Stadt sein. Welt werden.

Karl-Marx-Allee I und II, Hansaviertel, Corbusierhaus: In Ost- und Westberlin wurde nach dem Krieg soziale Moderne als Wohnstadt und Lebensort geplant und in die Welt gebaut. Im Wettstreit der Systeme, der zu jenen Zeiten ein kalter Krieg war. Aber dies – das Bauen, das Planen der neuen, modernen Stadt auf den Trümmern des Krieges – war ein friedlicher Wettstreit.

Ein Wettstreit, der große Architekten (kaum Architektinnen) auf den Plan gerufen hat, die ihre unterschiedlichen Vorstellungen davon, wie Menschen künftig wohnen, arbeiten, sich durch Stadt bewegen, Stadt nutzen, aufs Reißbrett brachten. Vieles wurde realisiert. Und vieles war, das lässt sich nicht leugnen, ideologisch befrachtet, spiegeln doch Architektur und Stadtplanung immer auch gesellschaftliche und ökonomische Übereinkünfte.  

Seit 1990 sind die Stadtgebiete gemeinsames Erbe. Aber es brauchte Zeit, das auch so zu betrachten. Zuerst einmal wurden in einem Teil der Stadt Bauten der Nachkriegsmoderne geschleift (Ahornblatt, Palast der Republik), fehlte es in dem anderen Teil an ausreichend Behutsamkeit im Umgang mit den vorhandenen Schätzen, überformte die Idee von der konsumgerechten Stadt ganze Quartiere mit Malls und Shoppingangeboten, in denen nachts Totentanz ist. Kämpften jedoch zugleich viele dafür, das Unverwechselbare und Besondere Berlins zu bewahren.

Karl-Marx-Allee I und II, Hansaviertel, Corbusierhaus sind weltweit einmalig. Geteilt und wiedervereint. Und es besteht die Chance, dass sie Weltkulturerbe werden. Ich finde, dass dies mehr wäre als ein schmückender Titel, eine bloße Geste, ein Argument fürs Stadtmarketing.

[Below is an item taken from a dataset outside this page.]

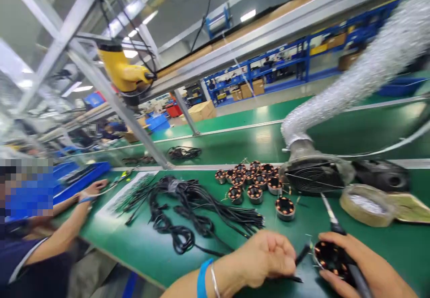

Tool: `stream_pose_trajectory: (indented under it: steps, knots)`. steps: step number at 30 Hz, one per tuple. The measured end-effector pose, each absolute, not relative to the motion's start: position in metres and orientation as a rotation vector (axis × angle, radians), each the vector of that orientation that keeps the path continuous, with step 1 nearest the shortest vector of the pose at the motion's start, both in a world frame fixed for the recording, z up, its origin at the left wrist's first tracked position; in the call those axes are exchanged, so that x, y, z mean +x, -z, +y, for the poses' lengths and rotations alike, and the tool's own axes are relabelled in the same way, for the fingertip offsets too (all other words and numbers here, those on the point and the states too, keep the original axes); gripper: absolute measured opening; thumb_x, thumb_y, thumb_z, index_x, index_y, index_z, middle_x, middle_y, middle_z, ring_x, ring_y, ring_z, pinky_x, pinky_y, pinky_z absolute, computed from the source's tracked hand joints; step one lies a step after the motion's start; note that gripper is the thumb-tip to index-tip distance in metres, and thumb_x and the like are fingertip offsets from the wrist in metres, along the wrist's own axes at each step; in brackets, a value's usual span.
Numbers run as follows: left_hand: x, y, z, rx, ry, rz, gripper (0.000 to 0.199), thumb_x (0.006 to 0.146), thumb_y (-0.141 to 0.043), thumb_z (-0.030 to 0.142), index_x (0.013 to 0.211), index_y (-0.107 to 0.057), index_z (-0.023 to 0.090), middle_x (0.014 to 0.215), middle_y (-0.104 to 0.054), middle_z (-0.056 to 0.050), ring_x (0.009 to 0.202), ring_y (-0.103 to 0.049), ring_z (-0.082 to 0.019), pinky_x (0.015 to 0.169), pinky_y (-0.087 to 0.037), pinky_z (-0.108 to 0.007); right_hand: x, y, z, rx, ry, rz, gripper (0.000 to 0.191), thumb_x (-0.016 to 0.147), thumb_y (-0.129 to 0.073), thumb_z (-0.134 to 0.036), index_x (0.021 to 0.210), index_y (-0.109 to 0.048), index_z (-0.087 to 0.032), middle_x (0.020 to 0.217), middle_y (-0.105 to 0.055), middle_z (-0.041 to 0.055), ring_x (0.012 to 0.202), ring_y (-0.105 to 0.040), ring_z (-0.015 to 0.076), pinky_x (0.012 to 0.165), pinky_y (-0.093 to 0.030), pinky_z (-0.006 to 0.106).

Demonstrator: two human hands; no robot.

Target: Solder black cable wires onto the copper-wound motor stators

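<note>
My left hand (268, 260), with a blue band and a bracelet at the wrist, is closed in a pinch on the end of a black cable (303, 255). Just right of it, my right hand (366, 266) grips a round motor stator (331, 257) with copper windings between thumb and finger. The same hand also holds a soldering iron (356, 273) with a black handle, its metal shaft pointing away. The cable end is close to the stator's left rim; contact cannot be made out. Several similar stators (254, 193) stand beyond my hands.
Black cables (188, 195) lie bundled on the green bench (134, 248). A fume extractor (312, 172) with a silver duct (346, 80) stands ahead, beside a tape roll (367, 206). A yellow heat gun (126, 71) hangs upper left. At left, a co-worker's arm (60, 239) reaches over the bench.
</note>
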State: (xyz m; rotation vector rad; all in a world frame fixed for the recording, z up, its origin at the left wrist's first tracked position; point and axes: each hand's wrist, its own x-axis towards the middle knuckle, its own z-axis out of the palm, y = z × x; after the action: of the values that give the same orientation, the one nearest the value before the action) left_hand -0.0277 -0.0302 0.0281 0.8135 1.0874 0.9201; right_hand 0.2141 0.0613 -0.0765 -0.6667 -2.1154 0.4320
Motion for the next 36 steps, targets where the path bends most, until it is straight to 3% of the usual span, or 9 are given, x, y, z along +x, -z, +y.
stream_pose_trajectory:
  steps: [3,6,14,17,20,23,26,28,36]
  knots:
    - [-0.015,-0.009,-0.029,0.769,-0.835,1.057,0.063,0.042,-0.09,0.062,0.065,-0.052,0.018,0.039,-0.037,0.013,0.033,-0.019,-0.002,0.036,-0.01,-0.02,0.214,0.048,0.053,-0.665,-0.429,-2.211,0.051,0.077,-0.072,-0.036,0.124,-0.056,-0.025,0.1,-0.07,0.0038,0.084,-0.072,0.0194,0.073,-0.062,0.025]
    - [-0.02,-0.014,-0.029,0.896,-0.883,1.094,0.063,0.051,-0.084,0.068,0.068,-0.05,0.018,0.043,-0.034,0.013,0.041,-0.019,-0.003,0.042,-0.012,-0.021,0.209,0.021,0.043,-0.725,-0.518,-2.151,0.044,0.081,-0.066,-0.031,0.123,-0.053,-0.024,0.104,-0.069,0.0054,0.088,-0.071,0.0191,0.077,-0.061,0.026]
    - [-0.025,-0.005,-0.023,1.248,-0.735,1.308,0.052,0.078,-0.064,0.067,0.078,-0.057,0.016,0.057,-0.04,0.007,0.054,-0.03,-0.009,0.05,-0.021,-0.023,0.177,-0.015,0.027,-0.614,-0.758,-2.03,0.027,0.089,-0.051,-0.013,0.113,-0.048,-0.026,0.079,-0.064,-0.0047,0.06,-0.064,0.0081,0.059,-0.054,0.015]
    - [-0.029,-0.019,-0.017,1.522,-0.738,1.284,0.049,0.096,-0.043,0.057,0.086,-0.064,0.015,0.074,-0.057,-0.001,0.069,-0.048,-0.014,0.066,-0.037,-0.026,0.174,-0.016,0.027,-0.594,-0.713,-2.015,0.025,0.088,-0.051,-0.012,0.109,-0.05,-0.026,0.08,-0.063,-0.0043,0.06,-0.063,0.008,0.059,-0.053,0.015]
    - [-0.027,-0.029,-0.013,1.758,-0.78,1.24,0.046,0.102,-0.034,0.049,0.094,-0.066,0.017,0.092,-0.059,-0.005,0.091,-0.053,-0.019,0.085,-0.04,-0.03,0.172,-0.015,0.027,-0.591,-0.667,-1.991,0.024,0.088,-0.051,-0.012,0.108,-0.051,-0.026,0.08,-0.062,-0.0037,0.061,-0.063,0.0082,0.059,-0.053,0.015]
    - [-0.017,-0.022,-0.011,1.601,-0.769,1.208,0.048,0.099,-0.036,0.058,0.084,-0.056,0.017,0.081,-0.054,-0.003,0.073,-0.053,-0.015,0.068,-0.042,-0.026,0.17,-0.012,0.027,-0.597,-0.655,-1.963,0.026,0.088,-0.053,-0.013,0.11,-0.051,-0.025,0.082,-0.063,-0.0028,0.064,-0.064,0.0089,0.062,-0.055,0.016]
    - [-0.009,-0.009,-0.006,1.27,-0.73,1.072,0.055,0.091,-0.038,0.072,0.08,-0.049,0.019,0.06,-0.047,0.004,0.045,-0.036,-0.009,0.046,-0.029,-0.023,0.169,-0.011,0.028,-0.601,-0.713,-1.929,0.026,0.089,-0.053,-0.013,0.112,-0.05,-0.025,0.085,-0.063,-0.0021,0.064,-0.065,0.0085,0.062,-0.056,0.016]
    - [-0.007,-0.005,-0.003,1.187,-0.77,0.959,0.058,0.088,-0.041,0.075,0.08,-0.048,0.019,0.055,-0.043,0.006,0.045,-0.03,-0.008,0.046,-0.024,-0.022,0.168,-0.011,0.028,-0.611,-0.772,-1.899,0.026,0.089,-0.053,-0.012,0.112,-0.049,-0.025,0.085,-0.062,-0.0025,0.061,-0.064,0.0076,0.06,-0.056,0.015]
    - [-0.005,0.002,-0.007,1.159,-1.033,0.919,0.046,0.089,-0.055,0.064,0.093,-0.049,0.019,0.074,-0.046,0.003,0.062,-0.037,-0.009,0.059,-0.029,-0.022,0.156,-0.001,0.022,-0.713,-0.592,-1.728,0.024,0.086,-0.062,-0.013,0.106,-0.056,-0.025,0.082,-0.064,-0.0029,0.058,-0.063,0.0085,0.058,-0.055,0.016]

Shared Heritage, geteiltes Erbe, wäre ein Beitrag – die Bürger*innen und die Politik haben in der Vergangenheit bereits viel dafür geleistet –, die innere Einheit Berlins zu stärken. Aber brauchen wir dafür diesen Titel? Und wird uns das Weltkulturerbe nicht eine Form des Bewahrens und Erhalts auferlegen, die dem Vorhaben, die Stadt klimagerecht und klimafest zu gestalten, entgegensteht? Darüber gilt es mit den Menschen, die in den Häusern wohnen und in den Quartieren leben, mit Politik, Stadtplanung, Kritiker*innen und Fürsprecher*innen zu diskutieren.

Unser gutes Vorhaben, das u.a. am 14. November im Kino International zu tun, müssen wir verschieben, denn in Corona-Zeiten können Pläne für große Zusammenkünfte erst einmal nicht umgesetzt werden. Wir machen einen neuen Anlauf im kommenden Jahr.